3. All lawful change must reflect a tendency toward the forms, which themselves reflect universal lawfulness.

We all understand the metaphor of the heavy heart. We associate a heavy heart with feeling bad, while we associate a lightness of heart with feeling good.

No human heart has likely ever existed exclusively as one or the other, the heart is constantly changing. We all understand the effects guilt, and we all know the effects of love. From this, we get a lawful relation between our actions and a feeling of either weightlessness or heaviness that affects the tendency of the heart and thus its nature. It follows from this, that our good deeds and evil deeds leave a measurable impact on the soul. This is to say that the heart, as a proxy of the soul, cannot lie as its actions must follow lawfully, irrespective of whether a person has been trained, or compelled, to lie with their mouth.
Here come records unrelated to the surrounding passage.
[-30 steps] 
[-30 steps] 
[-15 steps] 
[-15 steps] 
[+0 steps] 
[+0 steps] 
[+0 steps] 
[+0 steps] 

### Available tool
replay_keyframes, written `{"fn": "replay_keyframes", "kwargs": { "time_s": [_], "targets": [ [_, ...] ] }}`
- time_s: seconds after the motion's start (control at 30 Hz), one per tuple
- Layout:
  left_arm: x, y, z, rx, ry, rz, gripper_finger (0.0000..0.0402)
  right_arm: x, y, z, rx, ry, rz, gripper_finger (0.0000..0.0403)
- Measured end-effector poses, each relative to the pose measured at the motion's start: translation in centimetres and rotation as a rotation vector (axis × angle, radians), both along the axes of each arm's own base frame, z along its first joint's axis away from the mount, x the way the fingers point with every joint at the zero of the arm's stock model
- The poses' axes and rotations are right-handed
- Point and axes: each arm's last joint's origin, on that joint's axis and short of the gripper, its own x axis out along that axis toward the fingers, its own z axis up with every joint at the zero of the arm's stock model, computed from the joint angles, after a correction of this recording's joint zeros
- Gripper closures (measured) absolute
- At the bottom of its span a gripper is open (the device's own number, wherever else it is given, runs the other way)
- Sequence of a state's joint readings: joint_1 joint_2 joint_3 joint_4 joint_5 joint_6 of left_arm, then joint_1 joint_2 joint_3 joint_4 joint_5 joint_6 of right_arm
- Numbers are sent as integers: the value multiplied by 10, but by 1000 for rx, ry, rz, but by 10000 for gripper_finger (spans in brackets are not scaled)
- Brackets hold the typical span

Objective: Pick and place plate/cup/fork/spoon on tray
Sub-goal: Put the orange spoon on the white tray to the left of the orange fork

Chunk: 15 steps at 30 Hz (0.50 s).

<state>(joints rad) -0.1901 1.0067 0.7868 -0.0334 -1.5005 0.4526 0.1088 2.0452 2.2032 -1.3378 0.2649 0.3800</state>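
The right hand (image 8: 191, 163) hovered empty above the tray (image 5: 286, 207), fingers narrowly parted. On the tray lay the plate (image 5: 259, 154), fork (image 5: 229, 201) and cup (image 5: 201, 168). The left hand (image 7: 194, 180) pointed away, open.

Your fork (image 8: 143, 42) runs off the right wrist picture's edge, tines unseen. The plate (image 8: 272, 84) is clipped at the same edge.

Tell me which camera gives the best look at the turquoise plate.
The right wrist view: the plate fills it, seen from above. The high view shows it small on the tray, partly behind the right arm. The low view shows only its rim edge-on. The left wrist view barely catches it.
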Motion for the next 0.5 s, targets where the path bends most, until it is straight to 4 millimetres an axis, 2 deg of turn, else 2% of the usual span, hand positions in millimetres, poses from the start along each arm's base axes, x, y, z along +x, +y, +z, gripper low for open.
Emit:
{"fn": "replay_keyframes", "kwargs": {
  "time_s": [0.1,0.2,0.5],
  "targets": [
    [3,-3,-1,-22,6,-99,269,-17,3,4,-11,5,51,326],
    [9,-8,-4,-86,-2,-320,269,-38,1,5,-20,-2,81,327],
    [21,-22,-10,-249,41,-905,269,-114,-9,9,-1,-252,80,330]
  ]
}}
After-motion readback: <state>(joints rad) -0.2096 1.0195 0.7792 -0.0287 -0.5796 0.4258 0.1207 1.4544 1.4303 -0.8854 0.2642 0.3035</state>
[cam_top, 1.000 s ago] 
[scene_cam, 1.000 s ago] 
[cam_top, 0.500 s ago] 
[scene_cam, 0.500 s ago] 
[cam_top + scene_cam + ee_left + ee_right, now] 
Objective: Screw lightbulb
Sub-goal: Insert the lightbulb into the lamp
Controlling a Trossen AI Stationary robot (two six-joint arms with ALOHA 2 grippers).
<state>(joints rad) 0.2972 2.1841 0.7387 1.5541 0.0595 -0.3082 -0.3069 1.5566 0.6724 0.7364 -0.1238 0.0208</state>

This impact on the soul is reflected in the spiritual mass of the heart. This is not to say the spiritual mass at any particular moment, as the heart changes continuously. We are talking about the general trend that defines the tendency of the heart. Okay? So put your poetry hat on for a minute. Which brings us the possibly the earliest recorded demonstration of a lawful method for measuring change. It was necessarily the case that the Pharaoh's and their intellectual descendants in renaissance Athens, understood both that lawful change had an identifiable tendency, and that this tendency could be measured.

The ancients understood that lawful changes must tend toward a specified quality or combination of qualities. The forms as Plato describes them are representations of specified qualities, with identifiable tendencies. Which brings us to The Feather of Truth.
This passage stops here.